Exercise goal.
Quote the records below word for word, please, from the very first line through the one that contains "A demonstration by", and nothing beyond it.

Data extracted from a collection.
[Start of section]
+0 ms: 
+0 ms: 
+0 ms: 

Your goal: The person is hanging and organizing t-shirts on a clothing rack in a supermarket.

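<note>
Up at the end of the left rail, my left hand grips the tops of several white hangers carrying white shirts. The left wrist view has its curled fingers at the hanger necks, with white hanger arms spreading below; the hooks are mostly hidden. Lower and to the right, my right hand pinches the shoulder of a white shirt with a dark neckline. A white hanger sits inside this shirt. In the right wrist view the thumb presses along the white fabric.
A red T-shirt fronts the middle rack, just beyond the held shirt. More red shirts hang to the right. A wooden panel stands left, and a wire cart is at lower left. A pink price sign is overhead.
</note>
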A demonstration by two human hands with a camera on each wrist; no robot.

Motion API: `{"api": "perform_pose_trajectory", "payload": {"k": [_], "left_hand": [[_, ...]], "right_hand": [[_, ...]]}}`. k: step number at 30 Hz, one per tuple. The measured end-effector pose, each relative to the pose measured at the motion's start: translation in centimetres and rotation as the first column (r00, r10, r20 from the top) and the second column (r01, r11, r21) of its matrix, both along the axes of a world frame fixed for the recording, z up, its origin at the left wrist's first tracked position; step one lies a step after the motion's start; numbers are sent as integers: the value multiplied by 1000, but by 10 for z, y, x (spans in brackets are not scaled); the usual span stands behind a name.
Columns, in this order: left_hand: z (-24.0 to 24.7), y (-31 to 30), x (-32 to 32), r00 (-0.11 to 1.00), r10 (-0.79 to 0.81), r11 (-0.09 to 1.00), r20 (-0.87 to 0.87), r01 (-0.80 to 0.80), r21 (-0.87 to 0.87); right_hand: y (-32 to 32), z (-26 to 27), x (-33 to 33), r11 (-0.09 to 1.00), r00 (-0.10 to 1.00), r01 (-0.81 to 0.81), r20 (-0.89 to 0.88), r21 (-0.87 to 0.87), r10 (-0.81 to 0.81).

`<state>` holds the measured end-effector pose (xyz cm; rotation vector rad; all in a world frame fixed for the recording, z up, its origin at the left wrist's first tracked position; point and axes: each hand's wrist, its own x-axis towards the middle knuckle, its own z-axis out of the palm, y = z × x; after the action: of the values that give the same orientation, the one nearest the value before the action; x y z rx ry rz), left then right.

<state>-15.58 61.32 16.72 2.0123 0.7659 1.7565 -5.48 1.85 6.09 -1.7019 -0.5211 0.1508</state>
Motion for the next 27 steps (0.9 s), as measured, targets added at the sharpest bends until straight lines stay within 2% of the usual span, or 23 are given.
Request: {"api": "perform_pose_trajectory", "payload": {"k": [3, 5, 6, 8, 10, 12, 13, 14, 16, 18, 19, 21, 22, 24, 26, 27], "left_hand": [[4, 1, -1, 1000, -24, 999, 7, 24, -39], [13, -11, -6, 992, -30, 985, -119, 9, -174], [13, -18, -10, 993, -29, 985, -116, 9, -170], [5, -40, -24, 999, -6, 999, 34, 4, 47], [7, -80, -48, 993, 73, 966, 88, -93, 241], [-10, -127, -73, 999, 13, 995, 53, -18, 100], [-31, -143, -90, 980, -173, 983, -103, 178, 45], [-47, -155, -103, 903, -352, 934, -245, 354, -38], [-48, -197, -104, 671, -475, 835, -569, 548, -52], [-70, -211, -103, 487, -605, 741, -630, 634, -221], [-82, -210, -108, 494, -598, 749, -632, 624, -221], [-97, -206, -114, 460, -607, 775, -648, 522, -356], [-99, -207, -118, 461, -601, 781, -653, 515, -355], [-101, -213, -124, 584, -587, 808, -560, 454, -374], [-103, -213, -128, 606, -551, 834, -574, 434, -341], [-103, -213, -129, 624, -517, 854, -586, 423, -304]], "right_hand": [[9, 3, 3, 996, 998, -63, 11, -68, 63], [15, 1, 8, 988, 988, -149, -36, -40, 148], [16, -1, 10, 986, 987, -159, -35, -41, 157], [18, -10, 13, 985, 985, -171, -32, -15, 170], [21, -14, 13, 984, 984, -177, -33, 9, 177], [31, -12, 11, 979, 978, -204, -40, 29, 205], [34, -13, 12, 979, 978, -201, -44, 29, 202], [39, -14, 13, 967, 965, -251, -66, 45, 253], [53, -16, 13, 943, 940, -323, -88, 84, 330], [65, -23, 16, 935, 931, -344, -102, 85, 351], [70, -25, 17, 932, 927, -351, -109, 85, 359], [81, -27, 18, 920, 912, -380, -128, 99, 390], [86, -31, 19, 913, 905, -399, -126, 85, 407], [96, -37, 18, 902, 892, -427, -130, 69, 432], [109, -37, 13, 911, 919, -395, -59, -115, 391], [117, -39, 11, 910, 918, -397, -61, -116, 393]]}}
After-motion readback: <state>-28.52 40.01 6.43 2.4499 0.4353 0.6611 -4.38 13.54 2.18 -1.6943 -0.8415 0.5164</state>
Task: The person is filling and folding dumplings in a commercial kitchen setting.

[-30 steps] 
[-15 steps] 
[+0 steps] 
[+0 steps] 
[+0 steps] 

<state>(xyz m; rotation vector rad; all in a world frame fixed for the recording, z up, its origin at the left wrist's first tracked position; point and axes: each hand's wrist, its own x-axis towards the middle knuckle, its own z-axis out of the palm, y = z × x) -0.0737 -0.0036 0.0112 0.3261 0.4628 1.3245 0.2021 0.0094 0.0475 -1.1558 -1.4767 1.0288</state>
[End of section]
Task solution.
+0 ms: 
+0 ms: 
+0 ms: 

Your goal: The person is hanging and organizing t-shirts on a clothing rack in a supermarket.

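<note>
Up at the end of the left rail, my left hand grips the tops of several white hangers carrying white shirts. The left wrist view has its curled fingers at the hanger necks, with white hanger arms spreading below; the hooks are mostly hidden. Lower and to the right, my right hand pinches the shoulder of a white shirt with a dark neckline. A white hanger sits inside this shirt. In the right wrist view the thumb presses along the white fabric.
A red T-shirt fronts the middle rack, just beyond the held shirt. More red shirts hang to the right. A wooden panel stands left, and a wire cart is at lower left. A pink price sign is overhead.
</note>
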A demonstration by two human hands with a camera on each wrist; no robot.

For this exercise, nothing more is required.